▸ **Task instructions**: In the listing below, the line containing "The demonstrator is" marks the end; copy exactly every line from the first through that one.

☆ ☆ ☆ ☆ ☆

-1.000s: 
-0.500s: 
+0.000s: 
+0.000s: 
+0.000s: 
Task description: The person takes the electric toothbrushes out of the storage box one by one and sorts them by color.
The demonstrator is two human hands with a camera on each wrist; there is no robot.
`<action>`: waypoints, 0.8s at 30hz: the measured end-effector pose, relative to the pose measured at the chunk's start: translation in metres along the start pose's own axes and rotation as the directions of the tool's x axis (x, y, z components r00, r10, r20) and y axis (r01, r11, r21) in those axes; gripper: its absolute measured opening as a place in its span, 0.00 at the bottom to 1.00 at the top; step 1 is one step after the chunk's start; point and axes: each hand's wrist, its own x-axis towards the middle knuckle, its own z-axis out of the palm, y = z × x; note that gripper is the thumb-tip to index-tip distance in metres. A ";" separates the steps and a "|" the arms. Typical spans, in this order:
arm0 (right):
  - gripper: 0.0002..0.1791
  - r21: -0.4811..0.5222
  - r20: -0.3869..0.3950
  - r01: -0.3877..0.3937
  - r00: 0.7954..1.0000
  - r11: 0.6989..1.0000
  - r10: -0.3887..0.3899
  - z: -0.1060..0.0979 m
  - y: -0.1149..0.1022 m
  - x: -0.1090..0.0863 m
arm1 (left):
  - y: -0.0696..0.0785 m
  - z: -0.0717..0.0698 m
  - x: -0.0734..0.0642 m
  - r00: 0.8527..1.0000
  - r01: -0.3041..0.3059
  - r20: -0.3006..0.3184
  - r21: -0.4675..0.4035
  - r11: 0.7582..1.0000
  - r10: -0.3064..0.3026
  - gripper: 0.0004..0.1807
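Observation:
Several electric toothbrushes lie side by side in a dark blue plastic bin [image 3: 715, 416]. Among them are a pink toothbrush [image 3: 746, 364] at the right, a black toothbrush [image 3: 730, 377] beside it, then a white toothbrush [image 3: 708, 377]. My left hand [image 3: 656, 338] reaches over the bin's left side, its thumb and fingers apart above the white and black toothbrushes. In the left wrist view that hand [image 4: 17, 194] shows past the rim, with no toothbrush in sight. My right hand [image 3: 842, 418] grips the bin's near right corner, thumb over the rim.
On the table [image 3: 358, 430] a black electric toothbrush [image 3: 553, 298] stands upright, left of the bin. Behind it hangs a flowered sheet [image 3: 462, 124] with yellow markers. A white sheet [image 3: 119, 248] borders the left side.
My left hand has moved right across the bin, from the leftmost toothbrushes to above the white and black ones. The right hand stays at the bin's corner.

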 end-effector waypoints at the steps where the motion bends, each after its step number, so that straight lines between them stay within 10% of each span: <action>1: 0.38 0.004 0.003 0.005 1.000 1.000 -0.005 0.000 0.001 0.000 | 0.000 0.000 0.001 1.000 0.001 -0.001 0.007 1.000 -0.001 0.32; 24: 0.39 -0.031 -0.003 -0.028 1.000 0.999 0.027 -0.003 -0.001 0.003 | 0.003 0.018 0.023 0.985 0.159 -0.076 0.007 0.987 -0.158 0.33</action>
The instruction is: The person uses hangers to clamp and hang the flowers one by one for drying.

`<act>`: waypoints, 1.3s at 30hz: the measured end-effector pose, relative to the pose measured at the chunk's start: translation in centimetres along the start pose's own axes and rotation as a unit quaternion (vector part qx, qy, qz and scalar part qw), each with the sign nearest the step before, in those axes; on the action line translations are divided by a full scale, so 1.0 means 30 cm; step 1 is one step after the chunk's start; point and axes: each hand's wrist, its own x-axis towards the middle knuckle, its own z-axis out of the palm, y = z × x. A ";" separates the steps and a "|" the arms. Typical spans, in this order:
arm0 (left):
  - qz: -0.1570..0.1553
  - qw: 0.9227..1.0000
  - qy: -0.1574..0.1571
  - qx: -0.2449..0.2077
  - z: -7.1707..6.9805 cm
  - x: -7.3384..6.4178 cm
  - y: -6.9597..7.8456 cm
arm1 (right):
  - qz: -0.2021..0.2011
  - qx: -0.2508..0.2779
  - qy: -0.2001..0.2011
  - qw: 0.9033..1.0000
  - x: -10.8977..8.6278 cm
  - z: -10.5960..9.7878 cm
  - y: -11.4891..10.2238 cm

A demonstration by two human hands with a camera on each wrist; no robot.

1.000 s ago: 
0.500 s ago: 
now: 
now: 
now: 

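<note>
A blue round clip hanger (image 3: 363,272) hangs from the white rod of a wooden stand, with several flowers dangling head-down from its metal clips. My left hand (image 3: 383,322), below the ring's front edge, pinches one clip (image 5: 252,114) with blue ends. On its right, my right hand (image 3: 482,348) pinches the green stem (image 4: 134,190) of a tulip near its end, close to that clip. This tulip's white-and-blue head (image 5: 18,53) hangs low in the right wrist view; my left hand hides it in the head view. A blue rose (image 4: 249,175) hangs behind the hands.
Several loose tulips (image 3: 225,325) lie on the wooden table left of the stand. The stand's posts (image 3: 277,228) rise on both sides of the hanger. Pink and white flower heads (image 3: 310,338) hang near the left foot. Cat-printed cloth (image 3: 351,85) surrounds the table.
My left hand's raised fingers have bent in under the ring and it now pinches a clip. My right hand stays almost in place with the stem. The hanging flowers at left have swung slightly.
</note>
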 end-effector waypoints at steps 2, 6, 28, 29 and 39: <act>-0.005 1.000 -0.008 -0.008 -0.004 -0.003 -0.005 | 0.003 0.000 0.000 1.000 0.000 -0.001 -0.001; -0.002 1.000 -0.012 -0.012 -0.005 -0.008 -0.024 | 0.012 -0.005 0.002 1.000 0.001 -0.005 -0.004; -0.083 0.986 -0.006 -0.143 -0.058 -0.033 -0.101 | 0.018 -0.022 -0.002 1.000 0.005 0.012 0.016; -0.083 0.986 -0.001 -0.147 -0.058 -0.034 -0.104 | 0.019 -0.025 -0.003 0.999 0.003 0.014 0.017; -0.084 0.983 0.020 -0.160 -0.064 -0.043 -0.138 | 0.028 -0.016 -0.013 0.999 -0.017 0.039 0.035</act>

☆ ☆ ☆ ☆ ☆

▸ **Answer box**:
-1.000s: 
-0.500s: 
+0.000s: 
+0.000s: 
+0.000s: 
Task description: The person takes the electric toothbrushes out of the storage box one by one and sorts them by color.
The demonstrator is two human hands with a camera on each wrist; there is no robot.

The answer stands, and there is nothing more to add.